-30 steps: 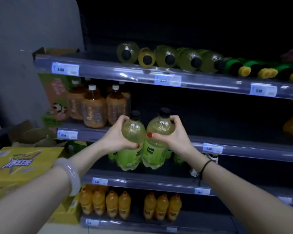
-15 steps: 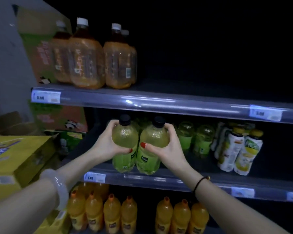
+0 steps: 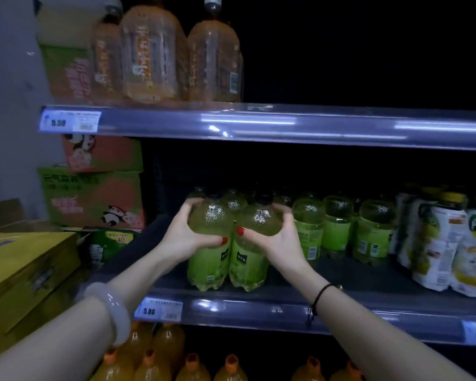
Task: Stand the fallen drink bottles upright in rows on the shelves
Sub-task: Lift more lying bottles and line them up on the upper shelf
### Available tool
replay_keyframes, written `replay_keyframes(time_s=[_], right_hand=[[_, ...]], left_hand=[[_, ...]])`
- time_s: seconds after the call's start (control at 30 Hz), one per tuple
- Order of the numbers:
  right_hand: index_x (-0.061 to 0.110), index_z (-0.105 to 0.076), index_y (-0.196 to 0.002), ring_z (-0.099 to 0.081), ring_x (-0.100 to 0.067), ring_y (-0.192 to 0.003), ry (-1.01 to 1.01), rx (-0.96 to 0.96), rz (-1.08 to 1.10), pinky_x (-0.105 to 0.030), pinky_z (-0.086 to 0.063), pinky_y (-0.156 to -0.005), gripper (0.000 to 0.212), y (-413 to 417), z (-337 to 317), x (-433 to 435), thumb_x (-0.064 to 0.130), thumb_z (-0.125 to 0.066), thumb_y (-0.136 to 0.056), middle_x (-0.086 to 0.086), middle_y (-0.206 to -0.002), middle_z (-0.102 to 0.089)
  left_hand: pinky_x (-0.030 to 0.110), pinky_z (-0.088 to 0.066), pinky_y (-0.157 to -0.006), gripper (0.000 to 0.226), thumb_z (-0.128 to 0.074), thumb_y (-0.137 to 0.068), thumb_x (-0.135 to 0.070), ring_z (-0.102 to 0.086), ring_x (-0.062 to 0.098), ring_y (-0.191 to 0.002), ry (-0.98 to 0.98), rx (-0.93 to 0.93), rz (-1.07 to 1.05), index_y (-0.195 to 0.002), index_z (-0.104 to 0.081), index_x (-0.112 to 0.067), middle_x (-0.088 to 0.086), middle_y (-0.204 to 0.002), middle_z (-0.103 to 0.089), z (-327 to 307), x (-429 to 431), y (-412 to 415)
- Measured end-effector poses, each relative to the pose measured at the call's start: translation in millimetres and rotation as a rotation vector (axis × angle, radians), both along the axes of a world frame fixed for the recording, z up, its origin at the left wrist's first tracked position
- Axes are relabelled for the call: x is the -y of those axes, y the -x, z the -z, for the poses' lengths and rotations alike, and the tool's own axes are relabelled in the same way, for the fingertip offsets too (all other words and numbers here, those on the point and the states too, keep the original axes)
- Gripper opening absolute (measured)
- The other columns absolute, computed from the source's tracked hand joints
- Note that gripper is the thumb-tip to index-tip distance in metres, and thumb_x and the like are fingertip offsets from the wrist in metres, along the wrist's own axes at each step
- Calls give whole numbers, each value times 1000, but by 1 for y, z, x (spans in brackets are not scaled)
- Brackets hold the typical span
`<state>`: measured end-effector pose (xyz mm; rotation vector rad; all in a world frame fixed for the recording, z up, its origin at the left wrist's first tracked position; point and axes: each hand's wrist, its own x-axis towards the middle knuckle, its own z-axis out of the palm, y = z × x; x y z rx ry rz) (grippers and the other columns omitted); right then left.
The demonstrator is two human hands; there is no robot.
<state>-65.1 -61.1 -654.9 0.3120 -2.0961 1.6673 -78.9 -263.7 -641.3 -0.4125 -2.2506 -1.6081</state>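
Two green drink bottles with black caps stand upright side by side at the front of the middle shelf [image 3: 341, 309]. My left hand [image 3: 184, 237] grips the left green bottle [image 3: 209, 259] by its shoulder. My right hand [image 3: 275, 240] grips the right green bottle [image 3: 249, 265] the same way. Their bases sit on or just above the shelf board. More green bottles [image 3: 338, 226] of the same kind stand upright behind and to the right.
White-and-yellow labelled bottles [image 3: 448, 243] stand at the right of the same shelf. Large amber bottles [image 3: 154, 50] stand on the shelf above, orange bottles [image 3: 193, 367] on the one below. Cartons [image 3: 94, 199] and a yellow box [image 3: 25, 270] are stacked at the left.
Both hands have lowered the two green bottles from in front of the shelves into the middle shelf, down to its front edge. The view has moved closer and lower.
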Motion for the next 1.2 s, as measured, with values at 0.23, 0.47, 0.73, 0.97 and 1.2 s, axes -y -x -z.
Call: replay_keyframes(time_s=[0.23,0.47,0.73,0.97,1.2], right_hand=[[34,-38,-125,-43,-17,-120,-54,137,-50,-31,-39,-95,74,29,3,6,42,-82,-67,1,-131,-47],[38,-26,-140,-41,-24,-132,-135,172,-68,-37,-38,-105,86,31,10,8,52,-75,-71,-4,-147,-40],[23,-32,-145,-39,-7,-132,-399,-69,66,-22,-32,-103,74,-7,10,-13,47,-65,-83,7,-145,-43],[18,-60,-124,-56,-7,-115,-615,-394,67,-28,-45,-100,32,-55,-52,-42,25,-59,-93,5,-121,-63],[14,-65,-117,-62,-9,-103,-532,-488,74,-30,-51,-90,27,-83,-193,-65,19,-60,-90,4,-111,-68]], left_hand=[[4,-46,-60,77,-85,-60,1,-63,-10,-82,-151,52,30,-123,-50,-26,-11,-102,-64,16,11,32],[21,-49,-79,85,-83,-65,-2,-60,17,-108,-183,135,45,-133,-40,-28,0,-117,-60,27,14,41],[43,-36,-99,62,-83,-65,-27,-36,18,-115,284,-410,-354,-117,-50,-22,-4,-118,-42,28,-6,-5],[45,-45,-94,39,-78,-75,-18,-53,18,-110,465,-674,-142,-112,-64,-15,-3,-113,-59,-40,-46,-43],[23,-42,-94,36,-64,-81,-28,-53,15,-107,406,-790,-137,-110,-65,-7,3,-110,-63,-182,-79,-73]])
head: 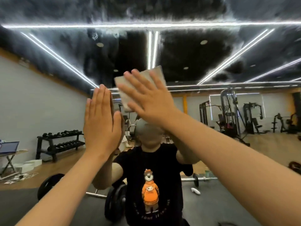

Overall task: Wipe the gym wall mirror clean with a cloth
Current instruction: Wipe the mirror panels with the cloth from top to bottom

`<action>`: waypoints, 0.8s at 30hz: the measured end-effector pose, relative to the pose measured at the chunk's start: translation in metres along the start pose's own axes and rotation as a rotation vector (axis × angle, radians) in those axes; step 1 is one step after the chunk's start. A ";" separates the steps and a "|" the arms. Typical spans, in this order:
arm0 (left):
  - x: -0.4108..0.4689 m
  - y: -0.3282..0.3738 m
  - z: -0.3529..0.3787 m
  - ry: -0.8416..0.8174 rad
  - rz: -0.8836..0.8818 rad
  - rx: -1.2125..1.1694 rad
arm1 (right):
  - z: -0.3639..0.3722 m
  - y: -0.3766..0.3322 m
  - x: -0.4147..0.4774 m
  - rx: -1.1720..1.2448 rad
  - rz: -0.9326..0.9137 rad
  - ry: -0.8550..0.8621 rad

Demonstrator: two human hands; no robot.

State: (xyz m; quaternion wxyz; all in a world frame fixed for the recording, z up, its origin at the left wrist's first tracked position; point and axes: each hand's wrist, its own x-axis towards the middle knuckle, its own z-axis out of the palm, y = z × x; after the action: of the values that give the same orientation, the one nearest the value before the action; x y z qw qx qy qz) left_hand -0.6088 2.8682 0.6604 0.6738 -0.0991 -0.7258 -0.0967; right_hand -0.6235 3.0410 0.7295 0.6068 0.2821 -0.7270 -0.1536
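Head view: right hand [146, 98], flat with fingers spread, presses the cloth [156, 74] against the mirror [195, 17] straight ahead. Left hand [101, 118] lies flat on the glass just beside it, lower left, holding nothing. Cloth is a grey folded pad, top edge tilted up-right, long axis hidden under the palm. Hazy smears sit above it, so the next wipe likely goes upward.

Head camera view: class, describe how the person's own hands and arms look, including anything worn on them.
The left hand and right hand are bare: no gloves, rings, watch or bracelets show. Both forearms are uncovered to the frame's edge, with no sleeves in sight. The mirror reflects a black short-sleeved T-shirt with an orange bear print.
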 end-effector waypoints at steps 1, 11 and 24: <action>-0.001 -0.001 -0.001 -0.002 0.004 0.012 | -0.001 0.013 -0.004 0.020 0.045 0.017; -0.008 0.002 0.004 0.006 -0.019 0.043 | -0.003 0.100 -0.121 0.131 0.614 0.039; -0.059 -0.001 -0.004 0.008 -0.091 -0.126 | 0.024 -0.084 -0.065 0.133 0.132 0.052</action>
State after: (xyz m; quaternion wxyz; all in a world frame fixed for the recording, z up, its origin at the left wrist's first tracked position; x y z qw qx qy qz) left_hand -0.6007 2.8650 0.6024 0.6640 -0.1080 -0.7193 -0.1732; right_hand -0.6215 3.0108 0.6251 0.6142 0.2772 -0.7367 -0.0570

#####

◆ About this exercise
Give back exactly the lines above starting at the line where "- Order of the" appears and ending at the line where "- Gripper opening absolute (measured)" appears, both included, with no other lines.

◆ Your response
- Order of the numbers:
  right_hand: index_x (-0.061 to 0.110), index_z (-0.105 to 0.076), index_y (-0.196 to 0.002), ring_z (-0.099 to 0.081), ring_x (-0.100 to 0.067), ring_y (-0.192 to 0.003), ry (-1.01 to 1.01), rx (-0.96 to 0.96), rz (-1.08 to 1.10), pinky_x (-0.105 to 0.030), pinky_z (-0.086 to 0.063), pinky_y (-0.156 to -0.005), gripper (0.000 to 0.212), y (-413 to 417), z (-337 to 317), x (-433 to 435), thumb_x (-0.064 to 0.130), thumb_z (-0.125 to 0.066), thumb_y (-0.136 to 0.056), middle_x (-0.086 to 0.086), middle_y (-0.206 to -0.002), middle_z (-0.102 to 0.089)
  left_hand: pinky_x (-0.030 to 0.110), pinky_z (-0.088 to 0.066), pinky_y (-0.157 to -0.006), gripper (0.000 to 0.226), thumb_z (-0.128 to 0.074), thumb_y (-0.137 to 0.068), thumb_x (-0.135 to 0.070), ring_z (-0.102 to 0.086), ring_x (-0.062 to 0.098), ring_y (-0.191 to 0.002), ry (-0.98 to 0.98), rx (-0.93 to 0.93), rz (-1.07 to 1.05), index_y (-0.195 to 0.002), index_z (-0.104 to 0.081), index_x (-0.112 to 0.067), middle_x (-0.088 to 0.086), middle_y (-0.204 to 0.002), middle_z (-0.103 to 0.089), z (-327 to 307), x (-429 to 431), y (-412 to 415)
- Measured end-effector poses, each relative to the pose measured at the call's start: translation in millimetres and rotation as a rotation vector (axis × angle, radians), both along the axes of a world frame fixed for the recording, z up, its origin at the left wrist's first tracked position
- Axes are relabelled for the call: x is the -y of those axes, y the -x, z the -z, for the poses' lengths and rotations alike, and the tool's own axes are relabelled in the same way, for the fingertip offsets too (all other words and numbers here, those on the point and the states too, keep the original axes)
- Gripper opening absolute (measured)

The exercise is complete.